Upskilling The Workforce Starts At School.
- Jamila Robertson
- Mar 6
- 2 min read
Updated: Jul 23
Jamila Robertson outlines in City AM why upskilling the workforce starts at school.

With youth unemployment on the rise, now is not the time to scrap proven job-boosting skills like Latin and maths, writes Jamila Robertson
Former Prime Minister Rishi Sunak and his wife Akshata Murty recently announced the launch of the Richmond Project, a charity that helps to break down barriers to numeracy and unlock the socially mobilising power of numbers.
In an op-ed in The Times, Murty revealed that poor numeracy costs the UK economy up to £25bn annually; 8m adults have maths skills below those expected of a nine-year-old; and people with poor numeracy are more than twice as likely to be unemployed.
Skills matter, which is why teachers across the country were collectively perplexed by the government’s decision to remove the Advanced Maths Support and Latin Excellence Programmes halfway through this academic year.
As a Latin graduate who fell in love with the subject in the “Caecilius est in horto” days of Year 7, I will resist the temptation to go on a tangent about the importance of studying Latin, and it being integral to developing one’s analytical and creative thinking skills – skills which, coincidentally, ranked highest with employers in the World Economic Forum’s Future of Jobs Report 2030.
Created under education secretary Gavin Williamson in 2021, the Latin Excellence Programme aimed to increase accessibility in state secondary schools to what was deemed an elitist subject, and more than a third of the pupils it reached were eligible for free school meals. Unfortunately, it isn’t the only socially mobilising programme, specifically created to level the playing field for state school pupils, that the government has ditched.

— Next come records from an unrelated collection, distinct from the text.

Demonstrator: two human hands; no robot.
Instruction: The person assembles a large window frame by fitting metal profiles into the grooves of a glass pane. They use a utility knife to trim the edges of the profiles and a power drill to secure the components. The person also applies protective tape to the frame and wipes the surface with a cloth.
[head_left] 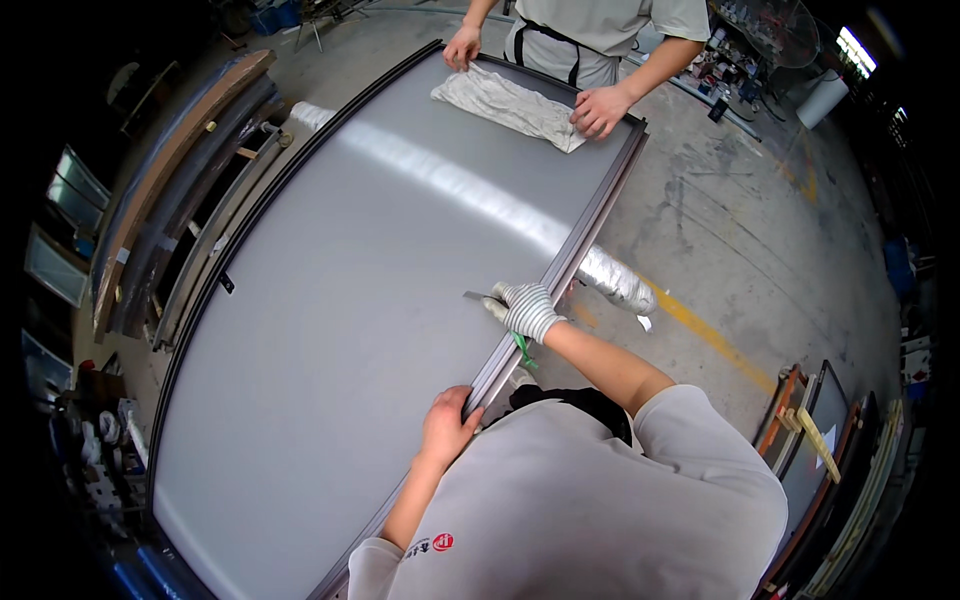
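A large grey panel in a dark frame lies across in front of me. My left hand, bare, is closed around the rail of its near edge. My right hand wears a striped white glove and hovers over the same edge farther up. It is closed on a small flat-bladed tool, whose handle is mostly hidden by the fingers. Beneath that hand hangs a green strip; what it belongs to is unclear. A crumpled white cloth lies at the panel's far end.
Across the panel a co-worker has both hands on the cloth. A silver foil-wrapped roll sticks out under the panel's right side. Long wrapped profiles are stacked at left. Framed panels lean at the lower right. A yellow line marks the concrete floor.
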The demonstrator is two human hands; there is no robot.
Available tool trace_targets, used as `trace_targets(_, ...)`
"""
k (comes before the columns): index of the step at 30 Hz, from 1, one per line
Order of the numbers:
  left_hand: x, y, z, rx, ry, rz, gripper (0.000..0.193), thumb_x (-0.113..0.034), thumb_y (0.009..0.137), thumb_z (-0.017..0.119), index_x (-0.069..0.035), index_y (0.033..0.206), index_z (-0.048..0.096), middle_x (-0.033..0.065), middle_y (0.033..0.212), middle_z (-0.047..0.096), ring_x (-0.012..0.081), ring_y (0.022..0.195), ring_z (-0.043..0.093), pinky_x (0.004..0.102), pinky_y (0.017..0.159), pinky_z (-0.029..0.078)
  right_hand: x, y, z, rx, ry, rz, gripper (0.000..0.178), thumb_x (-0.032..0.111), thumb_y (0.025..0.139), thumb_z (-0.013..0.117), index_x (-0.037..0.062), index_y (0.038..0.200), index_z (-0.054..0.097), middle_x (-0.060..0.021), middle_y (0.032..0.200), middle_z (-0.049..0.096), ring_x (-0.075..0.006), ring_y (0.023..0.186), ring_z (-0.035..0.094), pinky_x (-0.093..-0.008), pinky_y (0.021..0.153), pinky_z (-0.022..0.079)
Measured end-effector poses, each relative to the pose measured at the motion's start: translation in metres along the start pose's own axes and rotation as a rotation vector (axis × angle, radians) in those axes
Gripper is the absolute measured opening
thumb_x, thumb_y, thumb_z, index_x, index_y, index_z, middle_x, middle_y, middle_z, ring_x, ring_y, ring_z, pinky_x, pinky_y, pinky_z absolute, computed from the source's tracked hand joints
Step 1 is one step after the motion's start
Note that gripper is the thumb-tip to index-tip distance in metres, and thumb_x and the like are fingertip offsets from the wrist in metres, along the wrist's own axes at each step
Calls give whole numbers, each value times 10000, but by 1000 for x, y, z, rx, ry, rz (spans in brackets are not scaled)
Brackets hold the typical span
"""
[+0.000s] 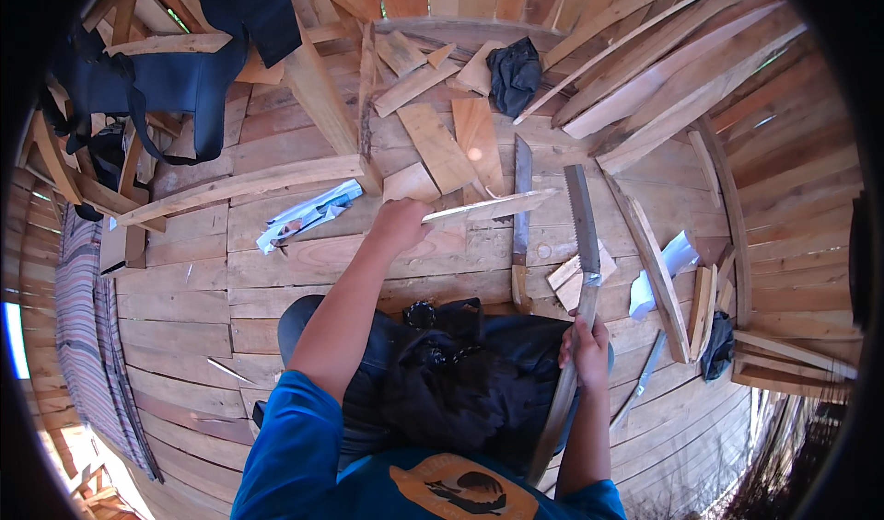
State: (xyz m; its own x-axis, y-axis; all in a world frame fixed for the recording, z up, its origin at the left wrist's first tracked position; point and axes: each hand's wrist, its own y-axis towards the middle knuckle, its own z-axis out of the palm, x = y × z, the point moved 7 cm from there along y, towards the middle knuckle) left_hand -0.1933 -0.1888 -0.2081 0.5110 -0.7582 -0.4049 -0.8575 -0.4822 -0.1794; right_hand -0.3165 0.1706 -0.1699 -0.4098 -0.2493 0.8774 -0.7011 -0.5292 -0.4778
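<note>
My left hand (402, 227) is closed on one end of a thin, pointed strip of wood (493, 208), which reaches to the right above the floor. In my right hand (587, 350) is a saw (581, 212) with a toothed metal blade pointing away from me. Its long wooden handle (557, 405) runs back past my right leg, and shiny wrapping shows where blade and handle meet. The wood's tip ends just left of the saw blade, with a small gap visible. Beneath the strip, a second long-bladed tool (521, 235) with a wooden handle lies on the floor, partly covered by the strip.
Boards (433, 147) and a black bag (514, 76) lie ahead. Long planks (681, 69) lean at the far right; a beam (649, 262) lies nearer. A wooden frame (244, 189) and crumpled wrapper (308, 216) are left. Dark cloth (442, 382) covers my lap.
</note>
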Motion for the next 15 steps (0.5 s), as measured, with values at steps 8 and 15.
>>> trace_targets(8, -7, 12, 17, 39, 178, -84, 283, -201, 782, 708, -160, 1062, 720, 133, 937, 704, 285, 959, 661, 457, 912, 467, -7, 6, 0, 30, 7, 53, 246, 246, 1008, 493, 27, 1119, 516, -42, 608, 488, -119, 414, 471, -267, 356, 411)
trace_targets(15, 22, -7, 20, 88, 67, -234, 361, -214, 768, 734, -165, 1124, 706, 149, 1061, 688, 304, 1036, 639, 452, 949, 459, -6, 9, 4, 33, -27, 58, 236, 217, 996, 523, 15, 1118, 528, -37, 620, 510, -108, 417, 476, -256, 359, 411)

Also given the axe by this growth-getting Labour government were the Stimulating Physics Network – designed to increase the uptake of A-Level Physics, particularly among secondary school-aged girls – and the Advanced Mathematics Support Programme (AMSP), which launched in 2018 to increase participation in core maths, AS/A-level maths and further maths by providing national support for teachers in state-funded schools and colleges. The latter is largely credited with boosting the uptake in advanced maths and in 2024, entries in A-Level Maths hit 100,000 for the first time.